Li’s death from MBC along with the friends I know who have cancer that has metastasized has made me determined to make an impact on seeing that we have an end to this disease.

I know that 1 in 8 women will get breast cancer in their lifetime and 109 women in the US die a day from breast cancer. (I haven’t forgotten that there are also men that get breast cancer too). This means one death every 14 minutes. With each person there is an important story.

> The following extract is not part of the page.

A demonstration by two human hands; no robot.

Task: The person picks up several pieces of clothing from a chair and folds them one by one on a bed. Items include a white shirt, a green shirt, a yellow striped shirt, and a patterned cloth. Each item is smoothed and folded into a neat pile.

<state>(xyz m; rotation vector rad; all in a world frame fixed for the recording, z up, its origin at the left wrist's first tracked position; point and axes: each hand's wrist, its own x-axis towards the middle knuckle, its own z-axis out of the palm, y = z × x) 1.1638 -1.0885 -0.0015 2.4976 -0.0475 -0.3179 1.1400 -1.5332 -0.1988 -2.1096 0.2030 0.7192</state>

I feel guilty sometimes that it wasn’t me instead of Li. It still could be me. That’s what is so cruel about the disease. We think we know so much more about the disease, but when it comes to the loss of lives we haven’t made much progress. True we can keep someone alive longer with chemotherapy drugs, but eventually cruel cancer figures out a way to outsmart the drugs so they no longer work.

My fearless friend Li, was not just another statistic. We had an incredible bond as a result of breast cancer and we cemented our friendship with being supportive of each other as breast cancer was always with us.

I know her spirit lives on through the memories of her.  I especially get comfort every day from Shelby. I am truly lucky that I got to know Li and I treasure the time that we got to spend together.